C’est alors que mon vieux plan d’adolescence a refait surface : « Où tu vas, Francine ? » Je vais me pendre !

C’est en novembre dernier que j’ai commencé à planifier ma sortie.

Mon mari est exceptionnel, il n’aura aucune difficulté à se trouver une autre amoureuse.

Mes fils sont maintenant autonomes, ils vont pouvoir s’organiser seuls.

Ma fille de 12 ans a un père et des frères qui vont l’aimer et elle a la chance d’avoir des tantes et une marraine qui vont facilement pouvoir jouer mon rôle auprès d’elle. Le fruit de mes polices d’assurance garantit l’avenir de toute ma famille.

Acte de courage ou lâcheté, je ne voulais surtout pas me poser la question !

Le 16 janvier 2016, c’est la journée que j’avais choisie. Profondément convaincue que c’était la seule chose à faire, l’heure et l’endroit étaient planifiés. J’avais pensé à tout. Mais je n’avais pas pensé à ma chance incroyable d’avoir une famille et un réseau d’amis qui avaient assisté à ma chute spectaculaire.

Cette journée-là, ils m’ont tendu la main. Ils m’ont laissé verser les larmes que je n’avais pas versées depuis 48 ans, puis ils m’ont conduite à l’hôpital. Je me suis laissé faire comme une jeune adolescente, j’ai mis les genoux par terre et j’ai accepté d’être aidée.
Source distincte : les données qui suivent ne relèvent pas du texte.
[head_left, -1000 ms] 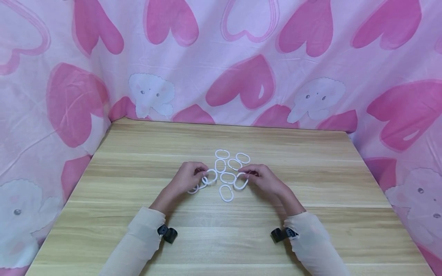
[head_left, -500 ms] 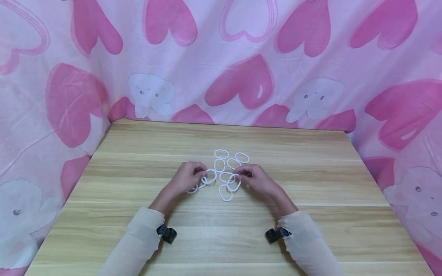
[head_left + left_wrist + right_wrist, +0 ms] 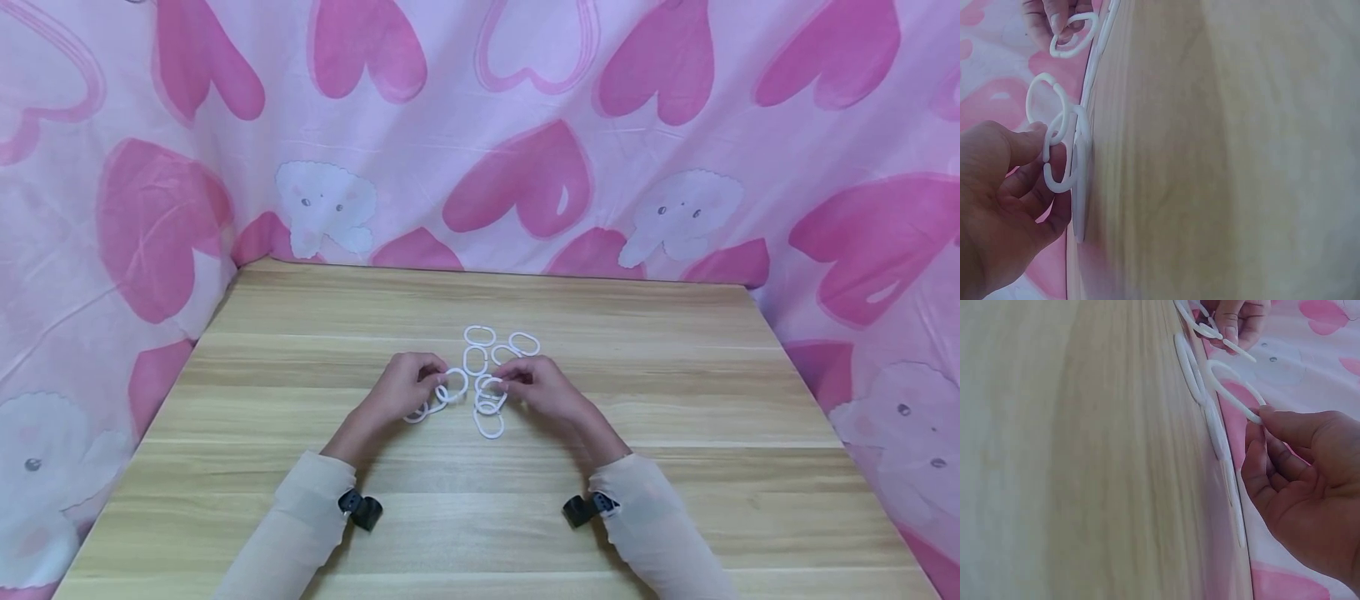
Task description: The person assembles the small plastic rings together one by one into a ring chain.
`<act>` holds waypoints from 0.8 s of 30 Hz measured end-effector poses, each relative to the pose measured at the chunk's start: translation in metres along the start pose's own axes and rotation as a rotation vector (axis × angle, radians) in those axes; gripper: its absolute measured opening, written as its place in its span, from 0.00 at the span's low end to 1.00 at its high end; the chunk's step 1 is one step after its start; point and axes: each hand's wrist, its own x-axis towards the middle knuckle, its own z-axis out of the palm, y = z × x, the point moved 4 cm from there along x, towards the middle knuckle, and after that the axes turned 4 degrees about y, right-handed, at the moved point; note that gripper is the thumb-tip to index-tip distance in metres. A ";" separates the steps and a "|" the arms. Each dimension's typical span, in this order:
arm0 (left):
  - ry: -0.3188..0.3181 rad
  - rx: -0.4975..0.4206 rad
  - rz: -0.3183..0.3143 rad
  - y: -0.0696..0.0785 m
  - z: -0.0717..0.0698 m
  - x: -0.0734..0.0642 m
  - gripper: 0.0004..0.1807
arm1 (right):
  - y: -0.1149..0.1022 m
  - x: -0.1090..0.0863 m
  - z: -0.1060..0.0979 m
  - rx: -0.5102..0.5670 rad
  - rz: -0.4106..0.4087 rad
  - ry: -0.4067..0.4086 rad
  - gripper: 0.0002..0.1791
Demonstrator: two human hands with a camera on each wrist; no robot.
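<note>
Between thumb and fingers, my left hand (image 3: pixel 408 387) pinches a white oval plastic link (image 3: pixel 1047 106). That link is joined to a short chain whose other links (image 3: pixel 416 412) trail down to the table below the hand. My right hand (image 3: pixel 543 387) pinches a single white link (image 3: pixel 1229 394), raised over the loose links. In the right wrist view this link hangs apart from the left hand's chain. Several loose white links lie on the table around and beyond the hands, among them a link (image 3: pixel 480 336) at the back and a link (image 3: pixel 490 423) in front.
The wooden table (image 3: pixel 480 533) spreads out under both forearms. A pink curtain with hearts (image 3: pixel 525 179) stands along its back and sides. Each wrist wears a small black camera, such as the left one (image 3: pixel 362 509).
My right hand has moved left with its link, from beside the loose links to above them, nearer the left hand. The left hand has stayed almost still, holding its chain.
</note>
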 end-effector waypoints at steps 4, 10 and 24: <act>0.000 0.001 0.001 0.000 0.000 0.000 0.06 | -0.001 0.002 0.004 0.020 0.008 -0.001 0.10; -0.007 -0.001 0.000 -0.001 0.000 0.001 0.06 | -0.002 0.005 0.008 0.018 0.039 -0.012 0.10; -0.002 -0.008 -0.011 -0.002 -0.001 0.001 0.05 | -0.005 0.012 0.016 0.052 0.074 -0.033 0.10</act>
Trois mois se sont écoulés depuis. Je suis suivie par une psychiatre, je vois une psychologue, je parle de mon état de plus en plus ouvertement. Malheureusement, mon instinct me fait encore employer le mot LOSER pour décrire mon état, ce qui met en colère mon entourage.

DIFFICILE À ADMETTRE

Malgré le grand pas que j’ai franchi, admettre que je suis malade dans ma tête et dans mon cœur est terriblement difficile. Il me reste encore beaucoup de travail. Le travail de toute une vie.

La maladie mentale frappe tout le monde : la maladie mentale, c’est souffrant, c’est sournois, c’est terrible à vivre pour soi et pour tout l’entourage…

Si mon témoignage peut vous aider à ouvrir les yeux sur vos proches, sur leur mal de vivre, leur appel à l’aide souvent silencieux, il aura valu la peine que je mette mes tripes sur la table.

Je mets de côté ma fierté pour vous rejoindre en toute humilité, pour que vous sachiez que même les plus forts peuvent souffrir et tomber au combat.

Il arrive un moment dans la vie où on croit que tout est fini, alors que c’est en fait le début d’autre chose de meilleur.